Climate tech couldn’t escape the froth that engulfed the startup world at the start of the decade. Whether they were founders or venture capitalists, it was tempting to raise money. Interest rates were low, money was cheap, and investors looking for better returns were hungry to get in the game.

Instead, Clean Energy Ventures took a different approach, and it appears to be paying off.

“When COVID hit, we really had to do some soul searching and say, ‘Look, we have to be very careful here. It looks like a bubble. Dan Goldman, co-founder and managing partner of Clean Energy Ventures, told TechCrunch. His company raised its first funds years before the pandemic, but it still hadn’t deployed all the capital. “We tried to stay very disciplined during this time.”

But as the pandemic bubble dwindled, so did the amount of dry powder in Clean Energy Ventures’ first fund. In late 2022, Goldman and his colleagues began raising a second. In six months, the team exceeded its initial goal of $200 million. “We took a little break and started investing,” he said.

Institutional investors quickly said they wanted to participate. “That’s when we asked our existing LPs, ‘Hey, can we go a little higher than we originally planned?’ And they were very supportive of that,” Goldman said.

That little extra ended up bringing the total fund to $305 million, a big increase from the original goal and a bit more than the firm’s first fund of $110 million.
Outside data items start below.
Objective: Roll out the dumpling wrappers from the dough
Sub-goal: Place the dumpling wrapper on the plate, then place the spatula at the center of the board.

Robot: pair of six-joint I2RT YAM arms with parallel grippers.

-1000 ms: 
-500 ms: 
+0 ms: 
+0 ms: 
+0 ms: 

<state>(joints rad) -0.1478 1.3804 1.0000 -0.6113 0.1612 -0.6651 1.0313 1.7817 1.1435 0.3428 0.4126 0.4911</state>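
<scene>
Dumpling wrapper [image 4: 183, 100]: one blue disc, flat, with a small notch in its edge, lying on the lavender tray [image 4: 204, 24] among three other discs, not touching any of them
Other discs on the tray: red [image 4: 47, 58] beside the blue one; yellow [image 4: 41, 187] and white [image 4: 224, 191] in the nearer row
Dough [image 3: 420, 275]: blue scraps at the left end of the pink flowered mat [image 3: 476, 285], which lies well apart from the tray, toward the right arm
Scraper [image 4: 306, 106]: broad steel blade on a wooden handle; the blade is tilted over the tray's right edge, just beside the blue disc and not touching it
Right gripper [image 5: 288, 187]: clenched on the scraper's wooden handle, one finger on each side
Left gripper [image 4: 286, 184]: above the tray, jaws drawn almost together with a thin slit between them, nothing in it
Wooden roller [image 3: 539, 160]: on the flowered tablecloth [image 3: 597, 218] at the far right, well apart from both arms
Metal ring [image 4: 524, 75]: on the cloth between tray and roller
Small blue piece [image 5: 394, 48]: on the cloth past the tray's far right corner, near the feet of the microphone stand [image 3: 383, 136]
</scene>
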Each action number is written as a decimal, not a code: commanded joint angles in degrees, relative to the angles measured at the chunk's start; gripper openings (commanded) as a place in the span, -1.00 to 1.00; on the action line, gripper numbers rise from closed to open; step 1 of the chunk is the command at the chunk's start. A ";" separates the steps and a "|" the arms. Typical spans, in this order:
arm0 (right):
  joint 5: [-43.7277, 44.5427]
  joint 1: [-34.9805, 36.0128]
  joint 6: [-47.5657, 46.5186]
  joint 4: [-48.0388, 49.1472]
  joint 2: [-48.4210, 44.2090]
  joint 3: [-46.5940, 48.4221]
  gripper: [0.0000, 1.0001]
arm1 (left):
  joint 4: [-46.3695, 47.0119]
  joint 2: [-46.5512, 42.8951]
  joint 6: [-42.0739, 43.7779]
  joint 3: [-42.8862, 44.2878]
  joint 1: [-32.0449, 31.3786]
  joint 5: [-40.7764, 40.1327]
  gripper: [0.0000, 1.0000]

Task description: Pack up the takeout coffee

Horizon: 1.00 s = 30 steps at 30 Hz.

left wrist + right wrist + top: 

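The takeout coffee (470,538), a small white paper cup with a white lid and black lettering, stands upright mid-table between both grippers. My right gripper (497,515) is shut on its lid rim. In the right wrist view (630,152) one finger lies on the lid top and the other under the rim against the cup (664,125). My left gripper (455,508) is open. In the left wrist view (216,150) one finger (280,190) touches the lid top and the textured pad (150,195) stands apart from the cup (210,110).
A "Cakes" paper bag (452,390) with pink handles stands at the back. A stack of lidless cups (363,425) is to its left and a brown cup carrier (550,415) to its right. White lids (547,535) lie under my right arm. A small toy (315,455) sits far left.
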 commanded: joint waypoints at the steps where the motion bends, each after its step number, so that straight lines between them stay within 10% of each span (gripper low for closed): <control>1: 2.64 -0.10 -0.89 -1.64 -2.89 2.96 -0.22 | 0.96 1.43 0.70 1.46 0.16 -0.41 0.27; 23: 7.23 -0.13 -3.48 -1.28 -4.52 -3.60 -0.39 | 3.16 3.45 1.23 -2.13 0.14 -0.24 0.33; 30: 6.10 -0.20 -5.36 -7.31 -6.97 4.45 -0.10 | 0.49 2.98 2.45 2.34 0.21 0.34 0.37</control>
Clean Energy Ventures will continue to focus on early-stage climate technology startups, although it will also add what Goldman calls “pre-growth” investments.

“It will generally be bigger checks, maybe a little higher valuation. Startups will have de-risked the technology and have a product in the market, but will still be in the early stages of market adoption,” he said. “We see gaps in the market around certain technologies in this area.”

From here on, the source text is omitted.